Winnetou bettete das Haupt des Toten in das Gras, stand langsam auf und sah seinen Vater fragend an.

»Dort liegt der Mörder; ich habe ihn niedergeschlagen,« sagte ich. »Er mag Euer sein.«

»Feuerwasser!«

Nur diese kurze Antwort kam aus dem Munde des Häuptlings, doch in welchem grimmig verächtlichen Tone.

»Ich will euer Freund, euer Bruder sein; ich gehe mit euch!« so drängte es sich mir über die Lippen.

Da spuckte er mir in das Gesicht und sagte:

»Räudiger Hund! Länderdieb für Geld! Stinkender Coyote! Wage es, uns zu folgen, so zermalme ich dich!«

Hätte mir das ein Anderer getan und gesagt, ich hätte ihm mit der Faust geantwortet. Warum tat ich es nicht? Hatte ich als Eindringling in fremdes Eigentum diese Züchtigung vielleicht verdient? Es war mehr instinktiv, daß ich sie mir gefallen ließ, doch, mich etwa nochmals anbieten, das konnte ich trotz des Versprechens, welches ich dem Toten gegeben hatte, nicht.

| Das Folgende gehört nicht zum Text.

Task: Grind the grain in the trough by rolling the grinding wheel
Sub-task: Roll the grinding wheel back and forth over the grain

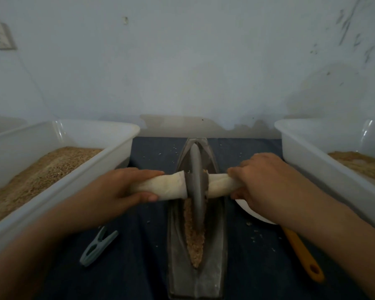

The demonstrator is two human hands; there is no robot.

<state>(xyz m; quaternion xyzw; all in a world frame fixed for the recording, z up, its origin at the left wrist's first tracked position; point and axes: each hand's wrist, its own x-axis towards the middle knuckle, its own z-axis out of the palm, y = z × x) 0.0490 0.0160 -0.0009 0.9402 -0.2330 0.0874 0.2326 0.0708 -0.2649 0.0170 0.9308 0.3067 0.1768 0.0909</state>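
Beside the trough, tubs flank each hand gripping the wheel axle; clothespin nearby.

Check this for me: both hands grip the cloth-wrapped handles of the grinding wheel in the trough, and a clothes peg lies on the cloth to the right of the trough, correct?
Not quite. The head view shows the clothes peg lying left of the trough, not right. The rest holds: the left hand and right hand grip the cloth-wrapped handles of the grinding wheel.

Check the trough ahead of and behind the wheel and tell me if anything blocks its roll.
Nothing visible blocks it. The grinding wheel sits mid-trough, with only grain in the groove toward the person. The far groove looks bare. Both hands grip the cloth-wrapped axle.
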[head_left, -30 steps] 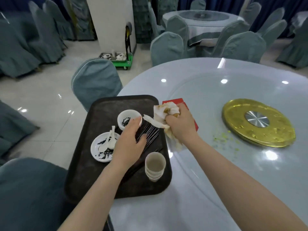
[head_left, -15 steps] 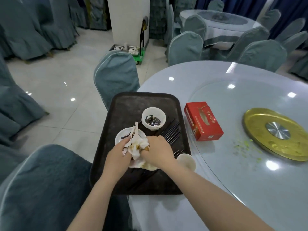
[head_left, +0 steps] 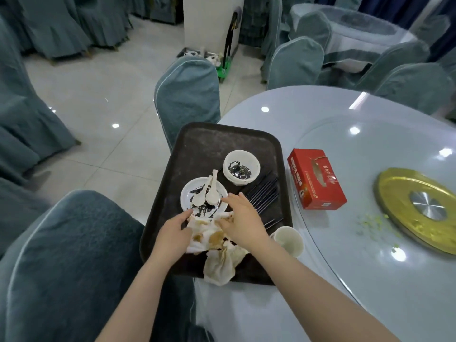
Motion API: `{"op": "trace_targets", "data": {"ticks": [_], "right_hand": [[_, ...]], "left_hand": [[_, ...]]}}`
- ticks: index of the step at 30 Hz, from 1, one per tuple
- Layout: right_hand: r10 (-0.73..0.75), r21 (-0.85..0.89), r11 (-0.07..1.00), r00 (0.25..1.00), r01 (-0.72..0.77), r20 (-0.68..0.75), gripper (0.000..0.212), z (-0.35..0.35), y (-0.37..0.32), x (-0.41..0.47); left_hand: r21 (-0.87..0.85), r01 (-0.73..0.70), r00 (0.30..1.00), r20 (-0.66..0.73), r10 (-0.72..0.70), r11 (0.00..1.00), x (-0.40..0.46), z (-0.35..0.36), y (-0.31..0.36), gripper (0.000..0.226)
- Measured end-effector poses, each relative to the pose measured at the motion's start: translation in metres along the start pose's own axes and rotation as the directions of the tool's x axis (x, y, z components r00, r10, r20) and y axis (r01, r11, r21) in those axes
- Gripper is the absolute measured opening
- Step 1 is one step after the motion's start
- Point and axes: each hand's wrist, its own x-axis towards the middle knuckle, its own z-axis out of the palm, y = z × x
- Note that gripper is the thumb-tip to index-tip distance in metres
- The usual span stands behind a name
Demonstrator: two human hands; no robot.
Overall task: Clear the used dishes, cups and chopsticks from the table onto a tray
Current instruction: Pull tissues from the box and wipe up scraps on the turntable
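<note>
Tray, dark brown, is sitting at the tabletop's left edge, its left side overhanging toward a covered chair. I am seeing both hands over its near half. Left hand is resting on a stained napkin, fingers relaxed and fairly straight. Right hand is lying spread wide over the same napkin, fingertips reaching toward the plate. Part of the napkin is spilling over the tray's near edge.

Plate is carrying two white spoons. Bowl with dark residue is sitting behind it. Black chopsticks are lying along the tray's right side. Stacked cups are standing at its near right corner.

Red tissue box is resting on the tabletop just right of the tray; gold turntable hub is lying farther right.
</note>
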Motion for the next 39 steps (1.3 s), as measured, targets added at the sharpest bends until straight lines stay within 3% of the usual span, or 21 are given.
{"op": "trace_targets", "data": {"ticks": [7,17,23,26,34,39], "right_hand": [[0.044,0.010,0.999,0.970,-0.043,-0.237,0.032,-0.075,0.015,-0.007],[0.342,0.010,0.931,0.865,-0.364,-0.366,0.021,-0.134,0.106,-0.026],[0.451,0.080,0.887,0.814,-0.455,-0.367,0.023,-0.141,0.166,-0.030],[0.432,0.037,0.891,0.819,-0.453,-0.378,0.027,-0.142,0.189,-0.023],[0.408,0.125,0.911,0.806,-0.394,-0.428,0.028,-0.148,0.232,0.007],[0.484,0.258,0.873,0.671,-0.414,-0.562,0.041,-0.136,0.263,-0.015]], "left_hand": [[-0.019,-0.082,0.994,-0.072,0.081,0.996,0.015,0.013,0.034,0.053],[0.042,-0.218,0.975,0.063,0.215,0.975,0.037,0.072,0.090,0.046],[0.058,-0.265,0.956,0.147,0.254,0.963,0.060,0.106,0.111,0.045],[0.053,-0.260,0.954,0.170,0.248,0.964,0.072,0.120,0.115,0.045],[0.128,-0.333,0.918,0.270,0.290,0.934,0.109,0.164,0.137,0.045],[0.131,-0.390,0.880,0.346,0.326,0.912,0.117,0.192,0.154,0.047]]}}
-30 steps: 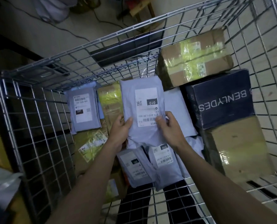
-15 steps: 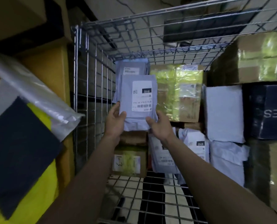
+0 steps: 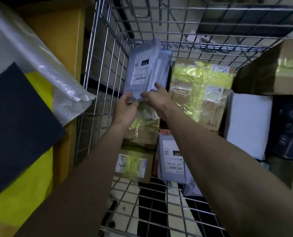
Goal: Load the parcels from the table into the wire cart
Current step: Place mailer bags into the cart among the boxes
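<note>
Probably parcel depot: wire cart (image 3: pixel 98 69), labelled parcels (image 3: pixel 200 93).

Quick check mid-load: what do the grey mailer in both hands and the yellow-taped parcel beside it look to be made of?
The grey mailer bag looks like thin, soft plastic film: it creases and bends where the left hand and right hand pinch its lower edge. The yellow-taped brown parcel seems to be cardboard under glossy tape or wrap, which shows wrinkled highlights.

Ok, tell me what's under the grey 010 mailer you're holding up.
Under the grey 010 mailer sit stacked cardboard boxes with yellow tape; the lowest reads 1-3. Both hands cover the top box's upper edge.
</note>
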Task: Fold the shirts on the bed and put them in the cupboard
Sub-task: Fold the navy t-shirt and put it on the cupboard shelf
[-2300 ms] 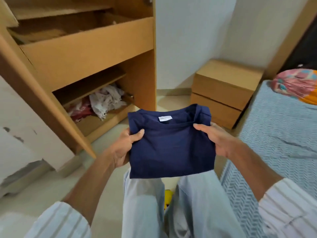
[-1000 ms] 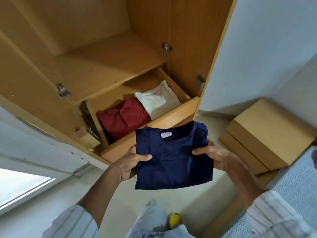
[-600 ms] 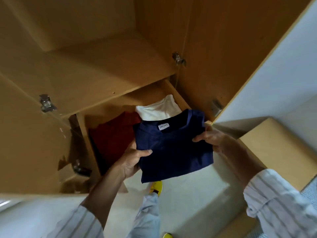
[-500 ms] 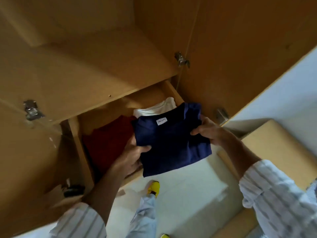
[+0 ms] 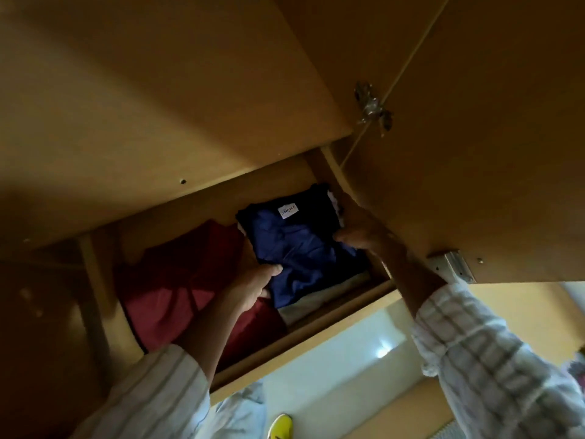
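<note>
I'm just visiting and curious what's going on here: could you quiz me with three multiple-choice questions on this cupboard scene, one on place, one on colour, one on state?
1. Where is the navy shirt?
A on the floor
B in the cupboard drawer, over a pale garment
C on a hanger

2. What colour is the garment beside it?
A red
B green
C yellow

3. How do the hands hold the navy shirt?
A both grip its edges
B only one
C neither

Answers:
1 B, it lies inside the drawer.
2 A, red cloth to its left.
3 A, left hand and right hand both grip it.
</note>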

Die Weißen standen alle stumm dabei, voller Erwartung, was die beiden Apachen nun tun würden. Diese hatten keinen einzigen Blick mehr für uns. Sie hoben die Leiche auf das Pferd und banden sie da fest; dann stiegen sie auch in die Sättel, richteten den zusammensinkenden Körper Klekih-petras auf und ritten, ihn hüben und drüben stützend, langsam davon. Sie ließen kein Wort der Drohung, der Rache zurück; sie wendeten sich auch nicht einen einzigen Augenblick nach uns um; aber das war schlimmer, viel schlimmer, als wenn sie uns den fürchterlichsten Tod ganz offen geschworen hätten.

»Das war ja schrecklich und kann leicht noch schrecklicher werden!« sagte Sam Hawkens. »Dort liegt der Schurke, noch immer leblos von Eurem Hiebe und vom Spiritus. Was tun wir nun mit ihm?«

Ich antwortete nicht; ich sattelte mein Pferd und ritt fort; ich mußte allein sein, um diese fürchterliche halbe Stunde wenigstens äußerlich zu verwinden. Es war am späten Abend, als ich müd und matt, körperlich und seelisch wie zerschlagen, im Lager wieder eintraf.